__What you need to do__. Would you write the data out once more, exactly as it is?

__Source data__.

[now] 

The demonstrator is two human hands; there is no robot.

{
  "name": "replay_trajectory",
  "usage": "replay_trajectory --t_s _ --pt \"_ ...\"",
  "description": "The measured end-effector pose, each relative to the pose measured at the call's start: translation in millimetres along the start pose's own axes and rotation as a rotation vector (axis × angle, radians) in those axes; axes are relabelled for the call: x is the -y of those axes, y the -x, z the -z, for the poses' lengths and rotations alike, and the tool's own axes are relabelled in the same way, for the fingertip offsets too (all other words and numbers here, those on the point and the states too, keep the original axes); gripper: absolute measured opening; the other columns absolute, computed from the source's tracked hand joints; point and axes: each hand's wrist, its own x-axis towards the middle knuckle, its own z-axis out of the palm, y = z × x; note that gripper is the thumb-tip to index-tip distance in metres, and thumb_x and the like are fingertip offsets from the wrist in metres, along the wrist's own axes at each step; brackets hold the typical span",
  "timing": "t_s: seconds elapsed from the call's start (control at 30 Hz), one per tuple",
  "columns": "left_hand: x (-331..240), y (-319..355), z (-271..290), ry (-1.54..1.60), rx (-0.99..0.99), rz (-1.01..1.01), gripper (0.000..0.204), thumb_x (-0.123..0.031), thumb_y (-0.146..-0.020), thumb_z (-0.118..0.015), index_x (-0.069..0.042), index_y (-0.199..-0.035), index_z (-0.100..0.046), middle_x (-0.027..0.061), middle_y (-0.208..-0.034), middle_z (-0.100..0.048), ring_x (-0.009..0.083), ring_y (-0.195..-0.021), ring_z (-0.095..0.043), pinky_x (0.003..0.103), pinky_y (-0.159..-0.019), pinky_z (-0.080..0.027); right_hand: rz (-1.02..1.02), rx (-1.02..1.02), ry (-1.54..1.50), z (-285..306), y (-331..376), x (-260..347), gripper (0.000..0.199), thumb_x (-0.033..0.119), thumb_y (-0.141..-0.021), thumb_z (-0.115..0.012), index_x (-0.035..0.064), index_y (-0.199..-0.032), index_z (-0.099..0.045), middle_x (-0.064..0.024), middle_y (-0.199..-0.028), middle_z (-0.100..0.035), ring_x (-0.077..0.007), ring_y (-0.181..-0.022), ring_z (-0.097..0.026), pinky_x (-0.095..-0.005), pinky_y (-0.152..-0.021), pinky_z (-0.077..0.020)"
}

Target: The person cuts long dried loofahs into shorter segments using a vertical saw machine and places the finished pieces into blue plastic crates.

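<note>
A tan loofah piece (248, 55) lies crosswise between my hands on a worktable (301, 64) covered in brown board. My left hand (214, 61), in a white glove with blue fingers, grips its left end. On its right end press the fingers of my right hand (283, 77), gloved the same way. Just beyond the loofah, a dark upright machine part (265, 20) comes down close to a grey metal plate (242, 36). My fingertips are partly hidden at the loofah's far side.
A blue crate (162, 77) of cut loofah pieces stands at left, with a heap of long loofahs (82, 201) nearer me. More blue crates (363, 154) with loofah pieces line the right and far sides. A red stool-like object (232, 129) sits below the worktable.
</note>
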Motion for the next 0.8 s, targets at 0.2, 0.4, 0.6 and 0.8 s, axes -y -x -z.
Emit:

__Output below__.
[now] 

The demonstrator is two human hands; there is no robot.

{
  "name": "replay_trajectory",
  "usage": "replay_trajectory --t_s _ --pt \"_ ...\"",
  "description": "The measured end-effector pose, each relative to the pose measured at the call's start: translation in millimetres along the start pose's own axes and rotation as a rotation vector (axis × angle, radians) in those axes; axes are relabelled for the call: x is the -y of those axes, y the -x, z the -z, for the poses' lengths and rotations alike, and the tool's own axes are relabelled in the same way, for the fingertip offsets too (all other words and numbers here, those on the point and the states too, keep the original axes); gripper: absolute measured opening; the other columns absolute, computed from the source's tracked hand joints; point and axes: each hand's wrist, its own x-axis towards the middle knuckle, its own z-axis out of the palm, y = z × x; note that gripper is the thumb-tip to index-tip distance in metres, and thumb_x and the like are fingertip offsets from the wrist in metres, along the wrist's own axes at each step; brackets hold the typical span",
  "timing": "t_s: seconds elapsed from the call's start (control at 30 Hz), one per tuple",
  "columns": "left_hand: x (-331..240), y (-319..355), z (-271..290), ry (-1.54..1.60), rx (-0.99..0.99), rz (-1.01..1.01), gripper (0.000..0.204), thumb_x (-0.123..0.031), thumb_y (-0.146..-0.020), thumb_z (-0.118..0.015), index_x (-0.069..0.042), index_y (-0.199..-0.035), index_z (-0.100..0.046), middle_x (-0.027..0.061), middle_y (-0.208..-0.034), middle_z (-0.100..0.048), ring_x (-0.009..0.083), ring_y (-0.195..-0.021), ring_z (-0.095..0.043), pinky_x (0.003..0.103), pinky_y (-0.159..-0.019), pinky_z (-0.080..0.027); right_hand: rz (-1.02..1.02), rx (-1.02..1.02), ry (-1.54..1.50), z (-285..306), y (-331..376), x (-260..347), gripper (0.000..0.199), thumb_x (-0.033..0.119), thumb_y (-0.141..-0.021), thumb_z (-0.115..0.012), index_x (-0.035..0.064), index_y (-0.199..-0.032), index_z (-0.099..0.045), middle_x (-0.064..0.024), middle_y (-0.199..-0.028), middle_z (-0.100..0.035), ring_x (-0.077..0.007), ring_y (-0.181..-0.022), ring_z (-0.097..0.026), pinky_x (-0.095..-0.005), pinky_y (-0.152..-0.021), pinky_z (-0.077..0.020)"
}

Target: The person cuts long dried loofahs into shorter segments using a vertical saw machine and places the finished pieces into blue plastic crates.

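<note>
A tan loofah piece (248, 55) lies crosswise between my hands on a worktable (301, 64) covered in brown board. My left hand (214, 61), in a white glove with blue fingers, grips its left end. On its right end press the fingers of my right hand (283, 77), gloved the same way. Just beyond the loofah, a dark upright machine part (265, 20) comes down close to a grey metal plate (242, 36). My fingertips are partly hidden at the loofah's far side.
A blue crate (162, 77) of cut loofah pieces stands at left, with a heap of long loofahs (82, 201) nearer me. More blue crates (363, 154) with loofah pieces line the right and far sides. A red stool-like object (232, 129) sits below the worktable.
</note>
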Motion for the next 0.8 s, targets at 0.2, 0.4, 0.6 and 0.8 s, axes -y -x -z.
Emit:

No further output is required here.